Use this information to explain why the phenolphthalein changes colour.
What is the effect of temperature on the time taken for lipase to break down the fat in milk?
Why does the temperature affect the action of lipase in this way?
What is the difference between a ‘time taken’ and a ‘rate of reaction’ curve for this investigation?
Why is it necessary to break down fat in the digestive system?
Use other sources of information to find out about:
bile salts and their effects on digestion of fats
what happens to the fatty acids and glycerol once they have been absorbed from the digestive tract.
When fat breaks down, fatty acids and glycerol are produced.
The fatty acids lower the pH of the mixture which changes the colour of the phenolphthalein from pink to colourless.
Increasing temperatures from 0 ºC to around 45 ºC will reduce the time taken for the lipase to break down the fat in milk. Over this temperature, the time taken will increase, or perhaps the lipase will not work at all.
Temperature affects the action of lipase this way because increasing temperatures (up to around 40 ºC) increase the rate of reaction, by increasing the collision rate between the enzyme and substrate molecules (as in any chemical reaction). The highest rate of reaction is at the optimum temperature for the enzyme. The rate of reaction then reduces as temperature increases until, at some point, the reaction stops altogether. This is because at high temperatures (usually over 45 ºC), the protein structure of the enzyme is denatured by heat. The molecule loses its shape and the enzyme is de-activated.

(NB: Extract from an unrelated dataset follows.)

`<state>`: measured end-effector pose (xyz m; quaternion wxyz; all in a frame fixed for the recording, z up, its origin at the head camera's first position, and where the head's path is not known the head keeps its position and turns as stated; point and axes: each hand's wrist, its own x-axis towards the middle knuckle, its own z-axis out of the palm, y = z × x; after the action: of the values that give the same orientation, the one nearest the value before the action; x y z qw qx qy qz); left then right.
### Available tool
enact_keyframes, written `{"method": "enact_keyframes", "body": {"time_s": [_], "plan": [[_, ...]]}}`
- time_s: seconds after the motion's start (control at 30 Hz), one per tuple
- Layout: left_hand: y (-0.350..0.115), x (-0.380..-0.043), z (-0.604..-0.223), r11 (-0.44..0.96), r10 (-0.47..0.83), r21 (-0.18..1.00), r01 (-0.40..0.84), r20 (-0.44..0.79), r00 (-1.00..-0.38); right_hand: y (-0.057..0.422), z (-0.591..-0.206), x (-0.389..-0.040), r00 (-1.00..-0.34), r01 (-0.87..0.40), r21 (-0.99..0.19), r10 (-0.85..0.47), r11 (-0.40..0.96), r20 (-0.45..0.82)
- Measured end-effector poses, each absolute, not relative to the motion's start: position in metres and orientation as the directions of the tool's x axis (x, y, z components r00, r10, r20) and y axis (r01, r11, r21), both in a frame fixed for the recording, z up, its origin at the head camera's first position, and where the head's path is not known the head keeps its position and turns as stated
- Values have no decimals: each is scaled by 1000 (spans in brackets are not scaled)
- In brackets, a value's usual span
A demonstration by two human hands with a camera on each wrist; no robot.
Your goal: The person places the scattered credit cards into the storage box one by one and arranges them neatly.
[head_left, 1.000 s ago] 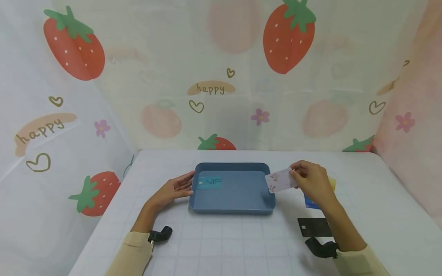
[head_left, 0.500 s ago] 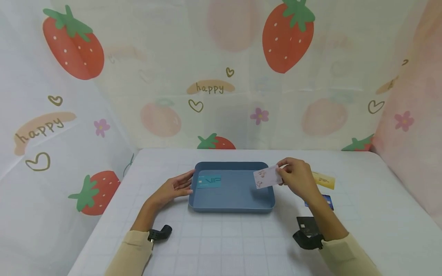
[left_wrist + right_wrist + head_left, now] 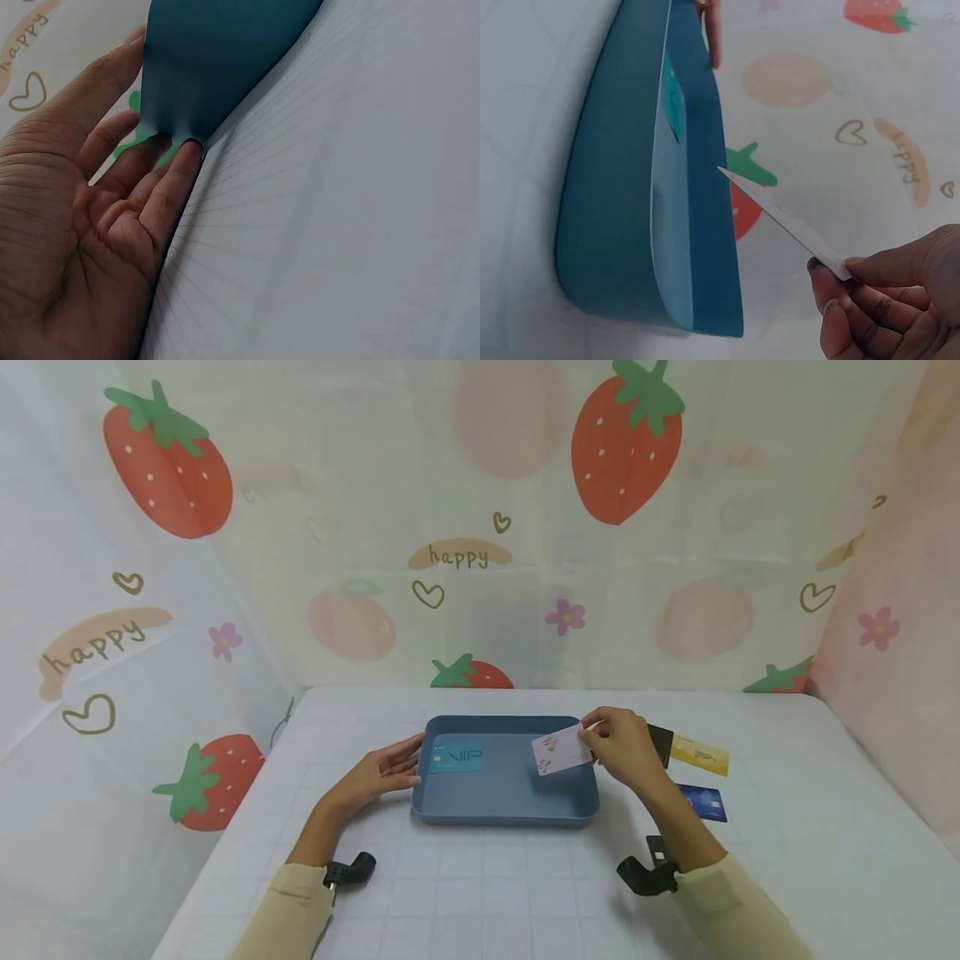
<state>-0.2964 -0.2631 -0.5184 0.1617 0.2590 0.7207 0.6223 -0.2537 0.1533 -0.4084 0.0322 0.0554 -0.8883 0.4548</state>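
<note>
Backdrop [image 3: 480,460] first, wrinkled cloth by the look of it, printed with fat strawberries [image 3: 628,452], and before it the pale surface [image 3: 480,885], faintly gridded. Centre stage, the tray [image 3: 502,789]: smooth, blue-grey, rounded corners, low walls. Left hand [image 3: 378,772] at its left end, fingers slightly spread, touching the wall; press too hard there and the tray could well skid. Over to the right hand [image 3: 621,750], thumb and fingers pinching one end of the pale card [image 3: 558,752], tilted above the tray's right part! That small grip is the risk: loosen it early and this thin, stiff-looking rectangle might land crooked or clip the rim. Teal VIP card [image 3: 455,757], inside at the left. Out right on the surface: gold card [image 3: 701,755], blue card [image 3: 703,802], far black card [image 3: 660,745] partly covered, near black card [image 3: 655,843] mostly behind the forearm [image 3: 684,822], where a low sweep could nudge it.
</note>
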Motion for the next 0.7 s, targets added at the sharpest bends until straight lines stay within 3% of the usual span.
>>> {"method": "enact_keyframes", "body": {"time_s": [0.7], "plan": [[-264, -295, -519, 105, 565, 981, 165, 78, -822, 122, -418, -282, -984, -178, -787, -129, 591, 125]]}}
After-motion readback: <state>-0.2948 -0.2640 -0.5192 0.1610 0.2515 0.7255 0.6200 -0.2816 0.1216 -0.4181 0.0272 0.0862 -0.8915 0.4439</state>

A ‘time taken’ curve and a ‘rate of reaction’ curve show similar patterns, but one is an upside-down version of the other.
It is necessary to break down fat in the digestive system to make it easier to absorb through the membranes of the gut and also to make it soluble enough to transport in the blood.
Bile salts emulsify fats, which means they make it easier to form an emulsion of tiny droplets of fat suspended in water. A fatty emulsion will not separate quickly. This increases the surface area of fat exposed to enzymes in solution and increases the rate of digestion.
When fatty acids and glycerol have been absorbed from the digestive tract, they are transported through the lymphatic system and enter the bloodstream at the sub-clavian vein (underneath the collar bone).